On Wed, June 18, 2008 2:06 pm, Olivier Mueller wrote:
Is there anything you can recommend in this case? It if was only me, I would take something there: http://pfsense.org/index.php?option=com_content&task=view&id=44&... and start with that. But the customer would also like to see some "non open-source"-based solutions... :>
I would go with pfSense, but a Zyxel Zywall could also be an option if it should be a "commercial solution". Reasonable price, many features, rackmount kit available and very good support.
Regards,
Manuel
pfSense HAS commercial support ! It is provided by BSD Perimeter and Centipede Networks Take a look at www.pfsense.org under "support".

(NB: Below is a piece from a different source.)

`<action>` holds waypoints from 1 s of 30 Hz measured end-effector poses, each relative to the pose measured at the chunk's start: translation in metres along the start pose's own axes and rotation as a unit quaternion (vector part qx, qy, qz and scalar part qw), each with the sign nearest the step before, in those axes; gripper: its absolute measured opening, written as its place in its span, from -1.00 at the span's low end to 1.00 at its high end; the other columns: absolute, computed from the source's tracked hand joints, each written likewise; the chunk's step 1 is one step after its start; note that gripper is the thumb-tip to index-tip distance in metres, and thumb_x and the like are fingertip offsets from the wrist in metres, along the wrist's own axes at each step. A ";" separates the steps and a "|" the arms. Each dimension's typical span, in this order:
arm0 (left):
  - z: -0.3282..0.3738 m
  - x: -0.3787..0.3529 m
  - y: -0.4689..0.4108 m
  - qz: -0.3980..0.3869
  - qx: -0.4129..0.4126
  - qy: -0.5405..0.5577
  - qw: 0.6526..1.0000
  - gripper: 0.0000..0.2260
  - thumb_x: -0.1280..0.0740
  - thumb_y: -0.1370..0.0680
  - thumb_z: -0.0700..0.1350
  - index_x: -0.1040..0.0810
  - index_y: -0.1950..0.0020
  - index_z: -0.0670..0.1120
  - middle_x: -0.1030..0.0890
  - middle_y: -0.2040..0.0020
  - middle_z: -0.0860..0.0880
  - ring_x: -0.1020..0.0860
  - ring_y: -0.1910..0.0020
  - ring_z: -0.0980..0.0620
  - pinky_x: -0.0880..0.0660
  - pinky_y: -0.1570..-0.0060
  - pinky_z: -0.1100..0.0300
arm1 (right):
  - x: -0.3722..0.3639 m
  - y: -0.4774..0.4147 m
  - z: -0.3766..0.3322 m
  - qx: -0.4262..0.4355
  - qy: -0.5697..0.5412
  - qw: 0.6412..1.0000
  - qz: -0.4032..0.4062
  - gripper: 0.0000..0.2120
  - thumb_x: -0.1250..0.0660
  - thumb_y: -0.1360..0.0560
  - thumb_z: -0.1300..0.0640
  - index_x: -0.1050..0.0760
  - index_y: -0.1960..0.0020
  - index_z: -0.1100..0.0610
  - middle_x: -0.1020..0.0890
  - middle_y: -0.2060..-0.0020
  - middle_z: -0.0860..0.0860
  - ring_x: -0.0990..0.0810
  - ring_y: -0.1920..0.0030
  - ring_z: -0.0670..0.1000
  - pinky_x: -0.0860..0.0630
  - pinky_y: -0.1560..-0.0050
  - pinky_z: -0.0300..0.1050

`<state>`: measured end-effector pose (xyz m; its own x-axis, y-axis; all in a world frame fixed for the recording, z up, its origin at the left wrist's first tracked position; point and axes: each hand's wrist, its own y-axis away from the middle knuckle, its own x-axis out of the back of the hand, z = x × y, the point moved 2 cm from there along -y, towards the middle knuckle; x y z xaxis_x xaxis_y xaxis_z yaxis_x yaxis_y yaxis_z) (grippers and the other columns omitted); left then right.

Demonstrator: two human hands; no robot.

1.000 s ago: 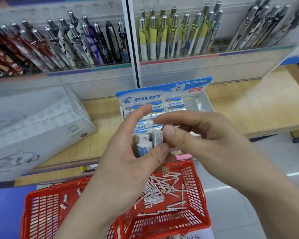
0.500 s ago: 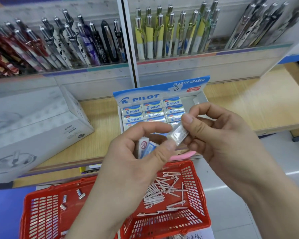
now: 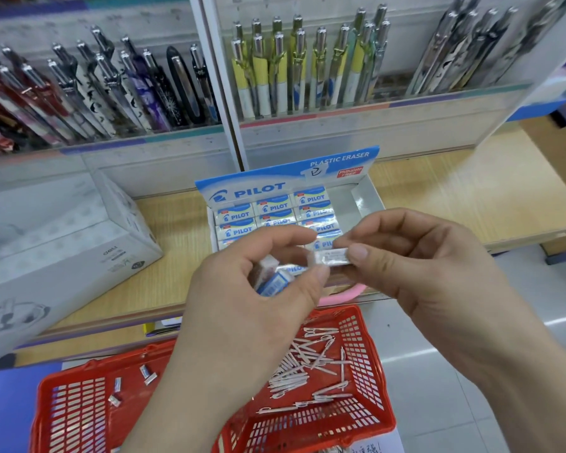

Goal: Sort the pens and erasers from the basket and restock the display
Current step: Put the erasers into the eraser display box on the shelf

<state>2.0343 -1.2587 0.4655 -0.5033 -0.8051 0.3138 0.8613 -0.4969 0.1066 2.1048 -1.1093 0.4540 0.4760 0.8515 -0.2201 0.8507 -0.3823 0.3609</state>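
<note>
Fingers (image 3: 356,254) of the right hand (image 3: 422,273) pinch 1 eraser (image 3: 332,257); left hand (image 3: 242,308), fingers curled, holds more erasers (image 3: 273,281), both raised between basket (image 3: 368,351) and box (image 3: 252,188).

Bright, even, diffuse light comes from above and leaves almost no hard shadows; only the erasers (image 3: 273,282) cupped under the left hand (image 3: 242,315) sit in mild shade, and a pale streak of reflected light lies on the floor (image 3: 536,338) at 4 o'clock. Glare whitens the film-wrapped eraser (image 3: 332,257) pinched by the right hand (image 3: 432,279) at the centre and glints off the metal pen clips (image 3: 296,37) at 12 o'clock. The wide lens bows the shelf edge (image 3: 373,107) and fans the display pens (image 3: 111,89) outward, and detail smears toward the corners, worst on the dark pens (image 3: 464,53) at 2 o'clock.
</note>
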 end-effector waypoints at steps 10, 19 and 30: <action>-0.011 -0.003 -0.014 -0.005 0.007 -0.115 0.993 -0.88 -0.48 -0.38 -0.09 -0.63 0.23 0.15 -0.61 0.28 0.31 -0.52 0.30 0.30 -0.34 0.29 0.56 | 0.015 -0.012 -0.016 0.049 0.309 0.950 0.000 -0.89 -0.52 -0.32 0.21 -0.67 0.19 0.04 -0.71 0.30 -0.02 -0.68 0.25 -0.01 -0.59 0.24 -0.17; -0.027 -0.002 -0.039 -0.049 -0.005 -0.301 0.952 -0.86 -0.36 -0.43 0.14 -0.59 0.02 0.27 -0.54 0.13 0.18 -0.48 0.06 0.19 -0.41 0.04 0.22 | -0.002 -0.032 -0.017 0.094 0.562 0.821 -0.038 -0.89 -0.40 -0.41 0.17 -0.68 0.15 -0.01 -0.69 0.15 -0.08 -0.62 0.11 -0.09 -0.56 0.01 -0.07; -0.020 -0.010 -0.047 -0.047 0.046 -0.316 0.947 -0.86 -0.45 -0.37 0.16 -0.55 0.13 0.22 -0.53 0.12 0.11 -0.51 0.03 0.09 -0.46 0.00 0.12 | -0.009 -0.046 -0.018 0.021 0.592 0.805 0.009 -0.88 -0.50 -0.35 0.10 -0.56 0.20 -0.04 -0.62 0.23 -0.11 -0.58 0.14 -0.06 -0.49 0.12 -0.18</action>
<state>1.9975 -1.2345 0.4384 -0.4602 -0.3902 0.7975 0.8323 -0.5023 0.2345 2.0573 -1.0932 0.4562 -0.0381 0.5813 0.8128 0.8644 -0.3890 0.3187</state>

Open-source and unsupported are two different words.
Daniele
Manuel Krummenacher wrote:
Hello!
On Wed, June 18, 2008 2:06 pm, Olivier Mueller wrote:
Is there anything you can recommend in this case? It if was only me, I would take something there: http://pfsense.org/index.php?option=com_content&task=view&id=44&... and start with that. But the customer would also like to see some "non open-source"-based solutions... :>
I would go with pfSense, but a Zyxel Zywall could also be an option if it should be a "commercial solution". Reasonable price, many features, rackmount kit available and very good support.